WHAT THIS TASK INVOLVES:
Exactly as they appear below, repeat the lines from the one with "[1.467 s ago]" through the one with "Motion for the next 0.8". Drop every picture.

[Records from a data source]
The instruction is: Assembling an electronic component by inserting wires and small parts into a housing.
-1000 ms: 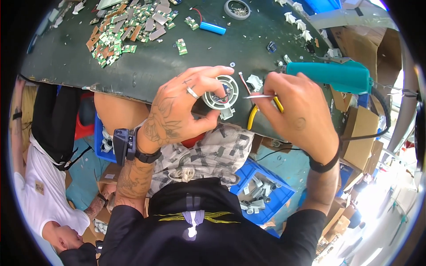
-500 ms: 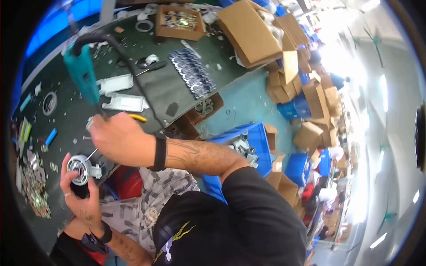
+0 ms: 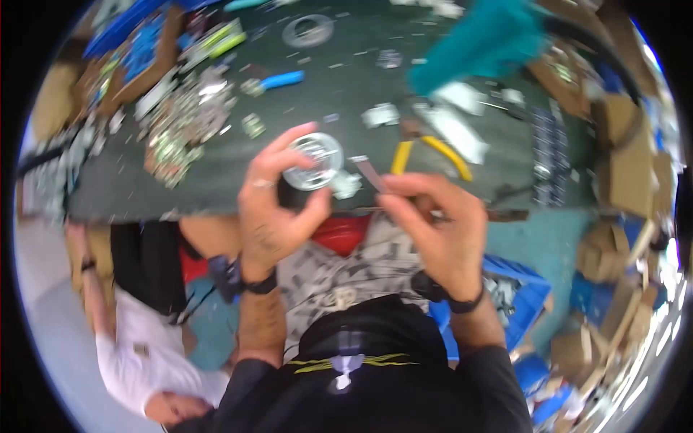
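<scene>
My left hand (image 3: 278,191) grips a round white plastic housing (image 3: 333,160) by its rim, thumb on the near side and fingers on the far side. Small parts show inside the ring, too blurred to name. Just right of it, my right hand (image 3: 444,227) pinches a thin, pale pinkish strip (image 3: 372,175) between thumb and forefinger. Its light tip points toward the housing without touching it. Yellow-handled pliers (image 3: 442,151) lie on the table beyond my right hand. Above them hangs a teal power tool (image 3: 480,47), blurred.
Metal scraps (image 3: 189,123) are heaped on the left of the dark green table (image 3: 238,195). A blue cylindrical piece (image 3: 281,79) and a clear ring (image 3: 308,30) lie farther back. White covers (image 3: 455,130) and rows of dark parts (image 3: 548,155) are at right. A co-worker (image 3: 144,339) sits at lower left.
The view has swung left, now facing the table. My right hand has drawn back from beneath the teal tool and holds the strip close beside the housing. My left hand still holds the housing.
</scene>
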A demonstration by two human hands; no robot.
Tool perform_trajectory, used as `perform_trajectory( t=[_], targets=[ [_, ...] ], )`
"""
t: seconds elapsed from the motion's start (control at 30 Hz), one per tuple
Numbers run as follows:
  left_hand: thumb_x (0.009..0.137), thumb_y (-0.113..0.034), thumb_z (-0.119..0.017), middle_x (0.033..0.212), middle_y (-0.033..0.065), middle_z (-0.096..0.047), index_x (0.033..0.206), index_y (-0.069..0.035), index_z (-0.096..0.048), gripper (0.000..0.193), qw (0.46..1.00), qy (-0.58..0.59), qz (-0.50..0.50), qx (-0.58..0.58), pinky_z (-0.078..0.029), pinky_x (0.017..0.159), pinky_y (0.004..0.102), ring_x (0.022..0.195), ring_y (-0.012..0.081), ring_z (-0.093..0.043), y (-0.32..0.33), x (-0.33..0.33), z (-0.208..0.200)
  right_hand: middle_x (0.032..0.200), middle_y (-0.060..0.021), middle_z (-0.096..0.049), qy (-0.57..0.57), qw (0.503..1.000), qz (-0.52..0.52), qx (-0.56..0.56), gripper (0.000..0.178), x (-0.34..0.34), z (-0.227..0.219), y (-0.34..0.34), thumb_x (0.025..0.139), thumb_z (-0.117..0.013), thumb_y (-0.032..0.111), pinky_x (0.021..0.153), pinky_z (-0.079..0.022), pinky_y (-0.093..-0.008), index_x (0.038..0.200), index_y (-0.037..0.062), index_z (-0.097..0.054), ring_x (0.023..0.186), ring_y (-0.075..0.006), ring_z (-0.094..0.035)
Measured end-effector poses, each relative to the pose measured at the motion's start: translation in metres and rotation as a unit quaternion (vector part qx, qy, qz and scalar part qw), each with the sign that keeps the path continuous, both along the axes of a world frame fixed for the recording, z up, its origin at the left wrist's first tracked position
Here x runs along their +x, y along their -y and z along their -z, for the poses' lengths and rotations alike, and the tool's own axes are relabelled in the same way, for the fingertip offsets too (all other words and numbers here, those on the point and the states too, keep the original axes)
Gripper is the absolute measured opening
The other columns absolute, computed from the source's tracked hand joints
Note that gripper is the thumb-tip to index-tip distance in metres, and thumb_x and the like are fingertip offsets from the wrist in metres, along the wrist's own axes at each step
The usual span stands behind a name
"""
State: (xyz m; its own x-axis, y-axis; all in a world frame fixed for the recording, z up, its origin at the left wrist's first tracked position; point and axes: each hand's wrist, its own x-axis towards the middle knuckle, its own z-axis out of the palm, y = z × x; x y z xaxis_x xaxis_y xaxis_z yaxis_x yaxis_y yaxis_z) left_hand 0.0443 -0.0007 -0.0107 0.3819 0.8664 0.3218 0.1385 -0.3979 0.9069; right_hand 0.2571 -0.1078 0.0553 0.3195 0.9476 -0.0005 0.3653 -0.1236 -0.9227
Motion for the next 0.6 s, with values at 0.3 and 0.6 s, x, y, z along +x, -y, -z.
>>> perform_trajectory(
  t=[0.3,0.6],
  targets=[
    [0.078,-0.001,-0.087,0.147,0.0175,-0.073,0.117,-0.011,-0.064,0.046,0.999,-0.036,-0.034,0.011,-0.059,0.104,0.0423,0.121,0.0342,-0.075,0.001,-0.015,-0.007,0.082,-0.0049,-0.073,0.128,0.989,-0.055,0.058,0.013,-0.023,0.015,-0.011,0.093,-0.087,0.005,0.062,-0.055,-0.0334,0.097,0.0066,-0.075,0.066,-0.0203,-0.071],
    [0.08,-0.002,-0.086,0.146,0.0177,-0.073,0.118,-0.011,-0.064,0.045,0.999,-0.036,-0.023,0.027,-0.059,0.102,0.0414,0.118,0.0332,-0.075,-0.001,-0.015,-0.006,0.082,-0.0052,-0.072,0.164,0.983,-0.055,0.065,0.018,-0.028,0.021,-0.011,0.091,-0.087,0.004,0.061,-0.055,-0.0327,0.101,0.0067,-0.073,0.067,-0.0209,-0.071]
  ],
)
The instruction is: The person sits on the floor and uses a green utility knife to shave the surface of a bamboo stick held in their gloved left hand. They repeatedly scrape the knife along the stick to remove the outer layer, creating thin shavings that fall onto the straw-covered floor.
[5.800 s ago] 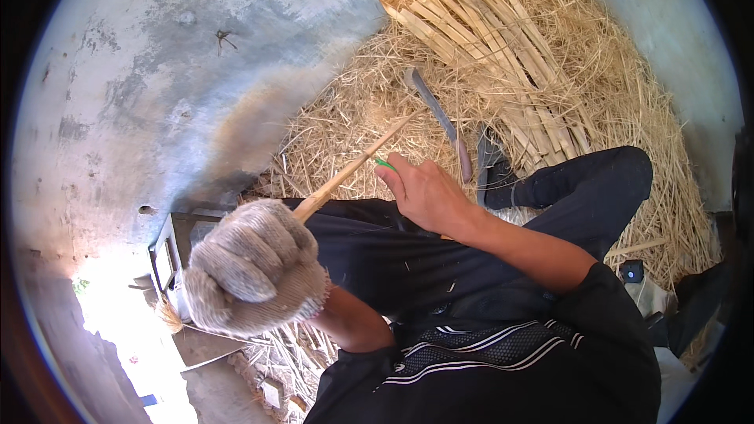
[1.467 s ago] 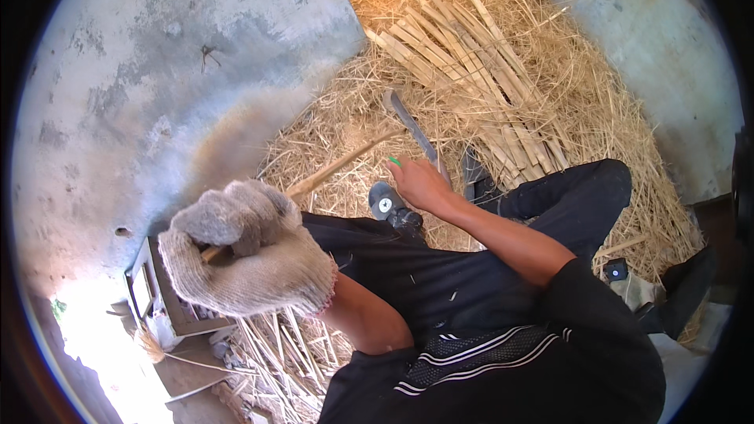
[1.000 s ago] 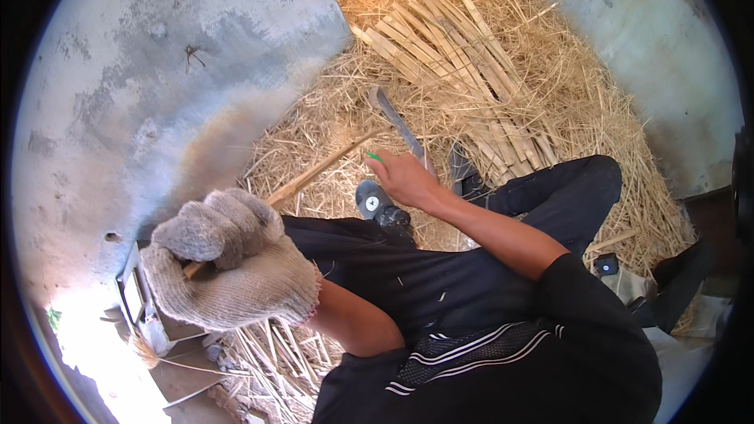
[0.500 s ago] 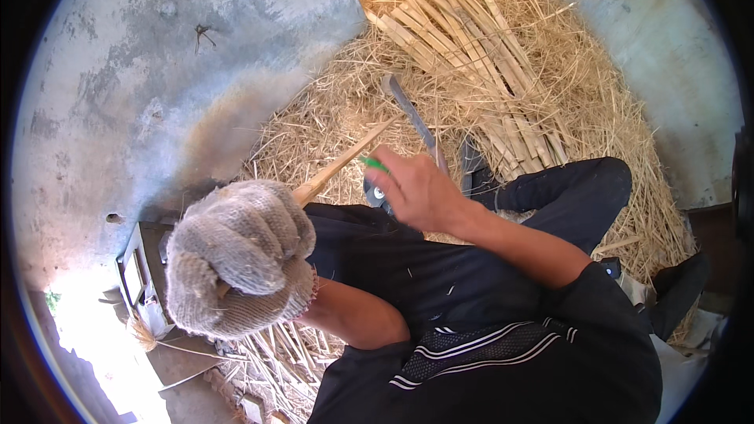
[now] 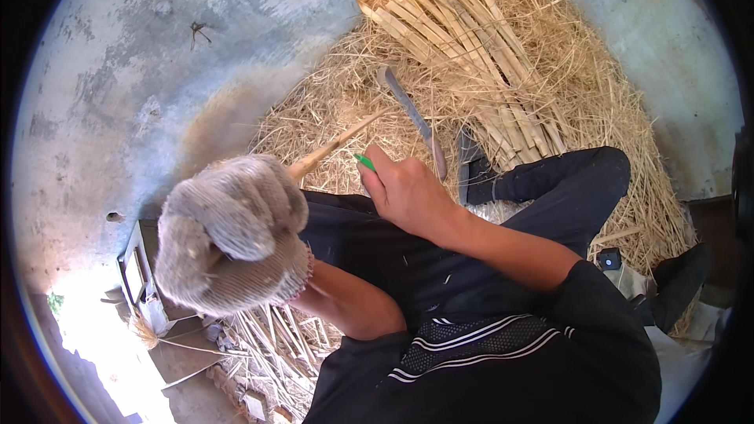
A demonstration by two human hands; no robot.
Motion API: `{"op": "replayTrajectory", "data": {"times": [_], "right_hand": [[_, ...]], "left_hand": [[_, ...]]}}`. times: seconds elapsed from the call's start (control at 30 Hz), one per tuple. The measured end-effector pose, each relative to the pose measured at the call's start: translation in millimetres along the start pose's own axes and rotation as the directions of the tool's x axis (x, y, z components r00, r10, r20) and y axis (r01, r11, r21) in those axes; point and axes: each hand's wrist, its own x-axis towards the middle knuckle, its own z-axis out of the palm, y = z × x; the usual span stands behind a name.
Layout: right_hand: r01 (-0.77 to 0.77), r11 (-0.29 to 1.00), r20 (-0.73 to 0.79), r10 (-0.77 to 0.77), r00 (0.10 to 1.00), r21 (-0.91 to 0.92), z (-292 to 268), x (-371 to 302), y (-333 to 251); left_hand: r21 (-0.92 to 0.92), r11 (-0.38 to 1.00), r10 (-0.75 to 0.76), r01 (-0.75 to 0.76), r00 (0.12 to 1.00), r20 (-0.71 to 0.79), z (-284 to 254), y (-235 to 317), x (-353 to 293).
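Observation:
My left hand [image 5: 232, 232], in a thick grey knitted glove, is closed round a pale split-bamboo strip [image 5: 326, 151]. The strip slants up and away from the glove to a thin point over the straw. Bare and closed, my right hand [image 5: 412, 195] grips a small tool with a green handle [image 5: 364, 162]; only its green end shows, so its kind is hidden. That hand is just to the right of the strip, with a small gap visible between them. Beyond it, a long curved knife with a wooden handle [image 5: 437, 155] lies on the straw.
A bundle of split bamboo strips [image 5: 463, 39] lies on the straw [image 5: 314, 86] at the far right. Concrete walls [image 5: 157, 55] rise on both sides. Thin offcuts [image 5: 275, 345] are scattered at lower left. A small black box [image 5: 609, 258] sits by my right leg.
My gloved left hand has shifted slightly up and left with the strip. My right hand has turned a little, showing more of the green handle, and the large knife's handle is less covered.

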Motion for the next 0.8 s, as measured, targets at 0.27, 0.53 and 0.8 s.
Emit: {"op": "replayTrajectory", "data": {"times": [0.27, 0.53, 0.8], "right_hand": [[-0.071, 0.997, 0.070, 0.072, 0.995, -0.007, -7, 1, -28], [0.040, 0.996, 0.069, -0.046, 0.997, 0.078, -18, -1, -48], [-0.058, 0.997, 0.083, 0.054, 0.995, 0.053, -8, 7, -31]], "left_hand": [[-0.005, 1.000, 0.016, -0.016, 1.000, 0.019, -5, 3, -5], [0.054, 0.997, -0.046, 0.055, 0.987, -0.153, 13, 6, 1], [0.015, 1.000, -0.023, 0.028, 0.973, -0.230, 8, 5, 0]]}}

ANSWER BOX:
[1.467 s ago] 
[1.000 s ago] 
[0.500 s ago] 
[now] 
A demonstration by two human hands; no robot.
Motion API: `{"op": "replayTrajectory", "data": {"times": [_], "right_hand": [[_, ...]], "left_hand": [[_, ...]]}}`. times: seconds elapsed from the call's start (control at 30 Hz), one per tuple. The measured end-effector pose, each relative to the pose measured at the call's start: translation in millimetres along the start pose's own axes and rotation as the directions of the tool's x axis (x, y, z components r00, r10, r20) and y axis (r01, r11, r21) in those axes; point and axes: each hand's wrist, its own x-axis towards the middle knuckle, its own z-axis out of the palm, y = z × x; the usual span stands behind a name.
Layout: right_hand: r01 (-0.77 to 0.77), r11 (-0.29 to 1.00), r20 (-0.73 to 0.79), r10 (-0.77 to 0.77), r00 (0.10 to 1.00), r21 (-0.91 to 0.92), z (-292 to 268), x (-371 to 302), y (-333 to 251); left_hand: r21 (-0.92 to 0.92), r11 (-0.38 to 1.00), r10 (-0.75 to 0.76), r01 (-0.75 to 0.76), r00 (0.12 to 1.00), r20 (-0.71 to 0.79), z (-284 to 254), y (-235 to 317), x (-353 to 293).
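Observation:
My left hand [image 5: 232, 232], in a thick grey knitted glove, is closed round a pale split-bamboo strip [image 5: 326, 151]. The strip slants up and away from the glove to a thin point over the straw. Bare and closed, my right hand [image 5: 412, 195] grips a small tool with a green handle [image 5: 364, 162]; only its green end shows, so its kind is hidden. That hand is just to the right of the strip, with a small gap visible between them. Beyond it, a long curved knife with a wooden handle [image 5: 437, 155] lies on the straw.
A bundle of split bamboo strips [image 5: 463, 39] lies on the straw [image 5: 314, 86] at the far right. Concrete walls [image 5: 157, 55] rise on both sides. Thin offcuts [image 5: 275, 345] are scattered at lower left. A small black box [image 5: 609, 258] sits by my right leg.
My gloved left hand has shifted slightly up and left with the strip. My right hand has turned a little, showing more of the green handle, and the large knife's handle is less covered.
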
Motion for the next 0.8 s, as measured, targets at 0.27, 0.53 and 0.8 s.

The exercise requires no further work.